* ASSIGNMENT: Return every line from the listing where the word "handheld" occurs.

• • • • •

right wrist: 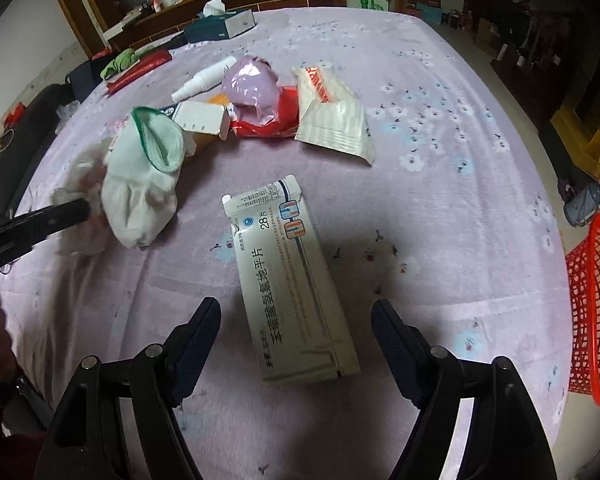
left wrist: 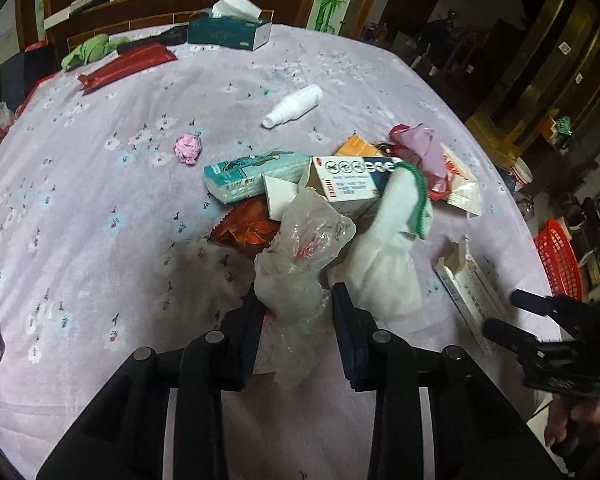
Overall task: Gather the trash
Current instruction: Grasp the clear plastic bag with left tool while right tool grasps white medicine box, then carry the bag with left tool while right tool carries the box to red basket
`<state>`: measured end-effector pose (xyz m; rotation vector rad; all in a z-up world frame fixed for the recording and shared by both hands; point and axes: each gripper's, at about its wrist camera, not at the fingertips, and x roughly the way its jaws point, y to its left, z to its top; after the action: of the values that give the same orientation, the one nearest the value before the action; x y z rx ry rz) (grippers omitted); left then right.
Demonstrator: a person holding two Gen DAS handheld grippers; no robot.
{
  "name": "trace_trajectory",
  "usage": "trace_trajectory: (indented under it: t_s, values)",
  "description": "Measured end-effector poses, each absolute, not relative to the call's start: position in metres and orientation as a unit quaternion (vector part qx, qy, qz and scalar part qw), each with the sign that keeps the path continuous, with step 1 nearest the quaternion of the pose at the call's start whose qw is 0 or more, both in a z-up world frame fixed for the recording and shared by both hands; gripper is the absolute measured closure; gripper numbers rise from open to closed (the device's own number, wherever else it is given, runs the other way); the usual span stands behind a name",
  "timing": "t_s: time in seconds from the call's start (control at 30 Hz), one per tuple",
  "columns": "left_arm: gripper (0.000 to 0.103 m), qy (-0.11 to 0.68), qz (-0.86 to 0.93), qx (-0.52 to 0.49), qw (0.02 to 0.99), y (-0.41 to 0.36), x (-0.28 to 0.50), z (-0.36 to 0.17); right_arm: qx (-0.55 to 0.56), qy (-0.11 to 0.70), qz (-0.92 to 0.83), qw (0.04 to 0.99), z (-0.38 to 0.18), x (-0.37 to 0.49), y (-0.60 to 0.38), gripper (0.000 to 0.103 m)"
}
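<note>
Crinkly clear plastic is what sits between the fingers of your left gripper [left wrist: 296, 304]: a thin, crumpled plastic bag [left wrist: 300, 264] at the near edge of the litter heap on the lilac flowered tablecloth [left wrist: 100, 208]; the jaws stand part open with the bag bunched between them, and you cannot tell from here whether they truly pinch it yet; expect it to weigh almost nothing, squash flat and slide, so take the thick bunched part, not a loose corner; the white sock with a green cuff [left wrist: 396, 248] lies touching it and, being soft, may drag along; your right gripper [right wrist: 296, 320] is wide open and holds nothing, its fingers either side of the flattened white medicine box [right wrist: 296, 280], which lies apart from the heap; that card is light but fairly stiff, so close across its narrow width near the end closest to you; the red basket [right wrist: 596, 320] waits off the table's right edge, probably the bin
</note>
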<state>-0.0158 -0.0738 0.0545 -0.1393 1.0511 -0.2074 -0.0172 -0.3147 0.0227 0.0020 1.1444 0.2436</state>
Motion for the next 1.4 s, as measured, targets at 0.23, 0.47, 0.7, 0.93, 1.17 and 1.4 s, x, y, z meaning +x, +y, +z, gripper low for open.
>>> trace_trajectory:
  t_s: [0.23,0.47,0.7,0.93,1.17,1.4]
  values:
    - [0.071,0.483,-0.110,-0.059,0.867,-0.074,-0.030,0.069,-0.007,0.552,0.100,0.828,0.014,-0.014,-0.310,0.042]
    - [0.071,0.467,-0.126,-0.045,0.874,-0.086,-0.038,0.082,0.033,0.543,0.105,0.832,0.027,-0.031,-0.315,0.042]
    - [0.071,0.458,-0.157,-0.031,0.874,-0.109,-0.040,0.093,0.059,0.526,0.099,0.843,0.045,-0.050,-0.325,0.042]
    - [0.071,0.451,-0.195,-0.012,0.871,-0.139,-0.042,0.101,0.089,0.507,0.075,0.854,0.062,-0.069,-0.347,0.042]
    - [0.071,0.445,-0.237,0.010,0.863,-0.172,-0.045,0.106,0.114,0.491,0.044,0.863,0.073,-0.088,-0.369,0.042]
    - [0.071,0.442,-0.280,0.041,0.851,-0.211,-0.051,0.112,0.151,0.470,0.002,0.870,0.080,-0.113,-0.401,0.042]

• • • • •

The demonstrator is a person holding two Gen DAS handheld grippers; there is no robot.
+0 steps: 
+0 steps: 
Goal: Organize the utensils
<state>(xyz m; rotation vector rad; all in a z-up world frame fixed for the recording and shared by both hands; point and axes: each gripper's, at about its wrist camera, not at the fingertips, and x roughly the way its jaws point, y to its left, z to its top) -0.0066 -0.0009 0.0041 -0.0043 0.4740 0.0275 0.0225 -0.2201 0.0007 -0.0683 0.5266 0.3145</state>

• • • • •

* ANSWER TO THIS PROBLEM:
Demonstrator: a person holding two Gen DAS handheld grippers; no robot.
The demonstrator is a person holding two Gen DAS handheld grippers; there is no robot.

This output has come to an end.